Reproduce, character for character, the entries from their opening line through the line with "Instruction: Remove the".

> **Stored data**

....

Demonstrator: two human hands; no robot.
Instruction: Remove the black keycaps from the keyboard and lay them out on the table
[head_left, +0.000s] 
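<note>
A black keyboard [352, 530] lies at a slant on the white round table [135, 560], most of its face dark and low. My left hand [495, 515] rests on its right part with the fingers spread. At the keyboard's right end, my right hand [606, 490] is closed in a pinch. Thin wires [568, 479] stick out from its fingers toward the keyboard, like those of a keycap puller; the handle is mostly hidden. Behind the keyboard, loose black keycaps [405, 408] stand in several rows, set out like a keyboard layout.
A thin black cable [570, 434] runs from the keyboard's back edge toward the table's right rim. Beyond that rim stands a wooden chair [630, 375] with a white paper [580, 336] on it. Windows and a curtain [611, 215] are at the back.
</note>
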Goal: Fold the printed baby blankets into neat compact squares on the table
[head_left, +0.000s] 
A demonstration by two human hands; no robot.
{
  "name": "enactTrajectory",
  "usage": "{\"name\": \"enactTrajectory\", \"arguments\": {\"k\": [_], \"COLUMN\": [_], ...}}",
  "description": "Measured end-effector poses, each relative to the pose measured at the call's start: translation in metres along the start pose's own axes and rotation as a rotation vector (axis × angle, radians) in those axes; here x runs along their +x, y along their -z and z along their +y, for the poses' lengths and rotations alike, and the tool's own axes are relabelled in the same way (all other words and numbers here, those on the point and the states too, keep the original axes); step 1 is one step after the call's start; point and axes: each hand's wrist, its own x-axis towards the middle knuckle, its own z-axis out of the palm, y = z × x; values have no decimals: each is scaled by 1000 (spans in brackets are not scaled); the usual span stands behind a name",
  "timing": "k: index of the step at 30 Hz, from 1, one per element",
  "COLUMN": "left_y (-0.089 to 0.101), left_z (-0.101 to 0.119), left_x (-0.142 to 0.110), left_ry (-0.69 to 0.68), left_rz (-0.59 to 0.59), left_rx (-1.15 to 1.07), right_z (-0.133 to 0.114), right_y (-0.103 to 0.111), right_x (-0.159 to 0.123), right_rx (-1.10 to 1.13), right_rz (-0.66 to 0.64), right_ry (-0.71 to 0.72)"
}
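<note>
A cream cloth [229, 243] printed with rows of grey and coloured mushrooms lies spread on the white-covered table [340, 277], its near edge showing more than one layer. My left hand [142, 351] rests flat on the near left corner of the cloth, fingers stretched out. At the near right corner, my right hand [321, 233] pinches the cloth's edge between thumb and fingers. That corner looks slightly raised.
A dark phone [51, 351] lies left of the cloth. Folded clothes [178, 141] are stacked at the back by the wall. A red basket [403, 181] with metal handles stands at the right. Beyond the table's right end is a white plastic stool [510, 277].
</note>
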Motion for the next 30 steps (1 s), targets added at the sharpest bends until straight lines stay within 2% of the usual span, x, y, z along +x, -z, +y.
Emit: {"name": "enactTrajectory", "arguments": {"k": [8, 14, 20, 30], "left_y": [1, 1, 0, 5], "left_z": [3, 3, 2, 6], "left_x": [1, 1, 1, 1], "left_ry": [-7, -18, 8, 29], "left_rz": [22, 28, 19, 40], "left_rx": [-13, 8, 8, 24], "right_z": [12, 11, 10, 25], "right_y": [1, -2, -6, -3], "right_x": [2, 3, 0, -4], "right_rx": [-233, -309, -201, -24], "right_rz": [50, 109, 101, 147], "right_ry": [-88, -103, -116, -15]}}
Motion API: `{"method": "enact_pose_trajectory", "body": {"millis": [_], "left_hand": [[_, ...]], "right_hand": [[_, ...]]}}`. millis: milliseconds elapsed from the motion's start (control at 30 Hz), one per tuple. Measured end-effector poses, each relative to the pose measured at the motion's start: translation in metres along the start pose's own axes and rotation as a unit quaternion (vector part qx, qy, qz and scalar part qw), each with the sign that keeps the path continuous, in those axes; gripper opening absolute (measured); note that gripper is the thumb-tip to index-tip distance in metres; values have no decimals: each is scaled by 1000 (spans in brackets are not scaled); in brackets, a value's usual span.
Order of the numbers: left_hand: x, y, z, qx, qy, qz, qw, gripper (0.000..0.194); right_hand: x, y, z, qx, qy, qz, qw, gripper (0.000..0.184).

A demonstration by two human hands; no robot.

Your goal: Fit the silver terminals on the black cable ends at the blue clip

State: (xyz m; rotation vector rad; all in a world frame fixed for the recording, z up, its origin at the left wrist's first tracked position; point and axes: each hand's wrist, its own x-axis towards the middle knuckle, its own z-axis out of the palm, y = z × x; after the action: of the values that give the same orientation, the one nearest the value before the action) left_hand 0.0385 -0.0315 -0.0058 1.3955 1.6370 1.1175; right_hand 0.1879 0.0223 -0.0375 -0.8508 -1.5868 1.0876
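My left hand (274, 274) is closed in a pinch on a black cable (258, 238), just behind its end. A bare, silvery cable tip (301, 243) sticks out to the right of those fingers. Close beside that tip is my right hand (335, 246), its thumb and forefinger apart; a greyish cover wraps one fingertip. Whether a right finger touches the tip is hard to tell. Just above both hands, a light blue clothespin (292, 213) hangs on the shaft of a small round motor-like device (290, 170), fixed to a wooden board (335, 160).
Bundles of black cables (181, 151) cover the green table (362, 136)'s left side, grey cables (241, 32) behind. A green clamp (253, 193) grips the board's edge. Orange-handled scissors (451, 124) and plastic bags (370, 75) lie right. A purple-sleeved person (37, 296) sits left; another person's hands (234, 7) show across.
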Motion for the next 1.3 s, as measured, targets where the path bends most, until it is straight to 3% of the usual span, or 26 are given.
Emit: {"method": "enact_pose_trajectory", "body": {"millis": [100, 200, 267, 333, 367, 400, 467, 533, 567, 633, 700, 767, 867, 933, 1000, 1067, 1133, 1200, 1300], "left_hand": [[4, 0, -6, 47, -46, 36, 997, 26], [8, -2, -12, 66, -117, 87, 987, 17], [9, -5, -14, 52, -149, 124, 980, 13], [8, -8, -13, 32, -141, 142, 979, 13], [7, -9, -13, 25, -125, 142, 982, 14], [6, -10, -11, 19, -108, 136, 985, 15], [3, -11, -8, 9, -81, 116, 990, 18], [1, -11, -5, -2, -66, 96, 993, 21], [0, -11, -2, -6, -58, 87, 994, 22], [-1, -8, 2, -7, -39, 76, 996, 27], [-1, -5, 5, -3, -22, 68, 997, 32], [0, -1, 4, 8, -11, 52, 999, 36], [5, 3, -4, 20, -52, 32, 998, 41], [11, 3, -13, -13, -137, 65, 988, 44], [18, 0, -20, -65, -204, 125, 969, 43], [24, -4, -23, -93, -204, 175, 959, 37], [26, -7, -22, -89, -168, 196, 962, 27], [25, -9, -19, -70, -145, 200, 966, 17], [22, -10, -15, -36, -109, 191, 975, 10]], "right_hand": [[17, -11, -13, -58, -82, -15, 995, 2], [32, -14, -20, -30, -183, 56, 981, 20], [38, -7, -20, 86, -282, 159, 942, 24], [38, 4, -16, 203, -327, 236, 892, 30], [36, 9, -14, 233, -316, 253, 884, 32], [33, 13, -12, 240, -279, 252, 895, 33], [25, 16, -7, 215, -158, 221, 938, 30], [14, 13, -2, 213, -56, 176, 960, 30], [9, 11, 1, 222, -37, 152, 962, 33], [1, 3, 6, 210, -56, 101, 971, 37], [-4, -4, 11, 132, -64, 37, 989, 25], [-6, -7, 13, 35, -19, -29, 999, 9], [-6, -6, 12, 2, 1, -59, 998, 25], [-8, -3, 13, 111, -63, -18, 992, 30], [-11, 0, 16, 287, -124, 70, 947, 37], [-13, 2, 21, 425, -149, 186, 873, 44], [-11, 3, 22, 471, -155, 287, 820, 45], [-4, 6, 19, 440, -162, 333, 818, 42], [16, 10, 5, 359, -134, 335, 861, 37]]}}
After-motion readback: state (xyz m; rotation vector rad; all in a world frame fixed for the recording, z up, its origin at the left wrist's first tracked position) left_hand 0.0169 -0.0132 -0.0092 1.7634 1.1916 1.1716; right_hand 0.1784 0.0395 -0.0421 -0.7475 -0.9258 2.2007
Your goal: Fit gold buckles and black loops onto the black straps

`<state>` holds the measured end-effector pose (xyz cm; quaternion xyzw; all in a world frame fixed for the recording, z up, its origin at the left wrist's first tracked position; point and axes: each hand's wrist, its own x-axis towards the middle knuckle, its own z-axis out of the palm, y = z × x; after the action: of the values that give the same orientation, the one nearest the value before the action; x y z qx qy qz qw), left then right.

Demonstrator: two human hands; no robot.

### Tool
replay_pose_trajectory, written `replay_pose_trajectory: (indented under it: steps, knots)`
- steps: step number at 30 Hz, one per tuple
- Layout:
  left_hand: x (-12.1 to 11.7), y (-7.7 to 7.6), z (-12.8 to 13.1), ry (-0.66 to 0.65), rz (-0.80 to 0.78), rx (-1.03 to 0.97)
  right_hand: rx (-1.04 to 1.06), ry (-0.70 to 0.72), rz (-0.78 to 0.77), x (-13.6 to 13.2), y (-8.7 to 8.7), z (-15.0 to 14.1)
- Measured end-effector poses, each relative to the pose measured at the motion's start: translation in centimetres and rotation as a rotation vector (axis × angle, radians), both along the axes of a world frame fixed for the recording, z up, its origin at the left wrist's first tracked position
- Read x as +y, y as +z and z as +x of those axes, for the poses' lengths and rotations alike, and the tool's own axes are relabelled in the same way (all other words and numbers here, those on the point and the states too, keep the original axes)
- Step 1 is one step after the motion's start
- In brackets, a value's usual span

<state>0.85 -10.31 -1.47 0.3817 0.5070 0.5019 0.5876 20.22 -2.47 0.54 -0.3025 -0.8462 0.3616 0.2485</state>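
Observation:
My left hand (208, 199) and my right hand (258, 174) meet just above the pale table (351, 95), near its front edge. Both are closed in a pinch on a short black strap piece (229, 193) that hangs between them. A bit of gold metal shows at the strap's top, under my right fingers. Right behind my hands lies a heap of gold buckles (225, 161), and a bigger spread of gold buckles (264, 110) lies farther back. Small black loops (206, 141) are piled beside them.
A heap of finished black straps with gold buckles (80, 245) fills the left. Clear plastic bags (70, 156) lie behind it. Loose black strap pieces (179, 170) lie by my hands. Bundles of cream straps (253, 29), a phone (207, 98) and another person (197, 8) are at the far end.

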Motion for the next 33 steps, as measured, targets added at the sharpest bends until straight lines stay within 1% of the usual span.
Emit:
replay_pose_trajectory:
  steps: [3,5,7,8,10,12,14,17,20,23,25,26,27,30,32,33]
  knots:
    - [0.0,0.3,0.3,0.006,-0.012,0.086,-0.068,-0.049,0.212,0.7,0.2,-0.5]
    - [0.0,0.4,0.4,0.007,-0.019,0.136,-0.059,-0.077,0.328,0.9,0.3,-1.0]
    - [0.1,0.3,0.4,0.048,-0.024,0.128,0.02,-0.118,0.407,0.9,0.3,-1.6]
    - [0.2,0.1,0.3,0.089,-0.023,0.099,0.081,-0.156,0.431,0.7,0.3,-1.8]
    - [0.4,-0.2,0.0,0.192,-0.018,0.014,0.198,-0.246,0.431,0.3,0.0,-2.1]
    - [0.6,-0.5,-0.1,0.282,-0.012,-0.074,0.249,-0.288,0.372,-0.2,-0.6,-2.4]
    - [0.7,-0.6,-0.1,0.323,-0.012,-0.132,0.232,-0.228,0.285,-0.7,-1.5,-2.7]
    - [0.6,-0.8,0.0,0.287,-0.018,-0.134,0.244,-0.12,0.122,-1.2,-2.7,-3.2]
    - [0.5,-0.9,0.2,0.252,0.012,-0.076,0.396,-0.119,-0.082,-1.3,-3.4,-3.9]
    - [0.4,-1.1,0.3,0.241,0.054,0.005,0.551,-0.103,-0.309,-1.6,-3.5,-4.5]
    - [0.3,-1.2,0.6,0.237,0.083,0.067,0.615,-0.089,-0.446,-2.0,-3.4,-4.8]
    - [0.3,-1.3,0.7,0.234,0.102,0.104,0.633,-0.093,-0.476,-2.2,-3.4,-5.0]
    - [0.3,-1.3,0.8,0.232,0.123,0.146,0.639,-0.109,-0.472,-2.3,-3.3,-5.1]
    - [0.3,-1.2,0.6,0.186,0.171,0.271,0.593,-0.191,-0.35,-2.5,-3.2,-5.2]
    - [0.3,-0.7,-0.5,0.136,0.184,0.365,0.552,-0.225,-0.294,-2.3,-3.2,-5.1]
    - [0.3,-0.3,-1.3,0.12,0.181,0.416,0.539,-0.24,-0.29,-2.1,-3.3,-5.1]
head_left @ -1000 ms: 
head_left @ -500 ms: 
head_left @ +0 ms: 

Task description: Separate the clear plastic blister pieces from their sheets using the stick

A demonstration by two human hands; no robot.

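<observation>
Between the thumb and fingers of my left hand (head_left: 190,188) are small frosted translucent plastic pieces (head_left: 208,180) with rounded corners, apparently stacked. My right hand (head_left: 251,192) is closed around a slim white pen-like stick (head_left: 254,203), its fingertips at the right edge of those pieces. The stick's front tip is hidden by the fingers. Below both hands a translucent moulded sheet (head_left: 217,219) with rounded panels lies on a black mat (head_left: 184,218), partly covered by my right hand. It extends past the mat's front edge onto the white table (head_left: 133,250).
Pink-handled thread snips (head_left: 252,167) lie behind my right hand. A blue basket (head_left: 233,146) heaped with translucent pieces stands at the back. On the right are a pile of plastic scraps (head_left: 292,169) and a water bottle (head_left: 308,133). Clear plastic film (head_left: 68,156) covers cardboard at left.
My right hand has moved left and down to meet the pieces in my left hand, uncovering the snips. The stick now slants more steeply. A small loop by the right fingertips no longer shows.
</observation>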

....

> **TASK OUTPUT**
Demonstrator: two human hands; no robot.
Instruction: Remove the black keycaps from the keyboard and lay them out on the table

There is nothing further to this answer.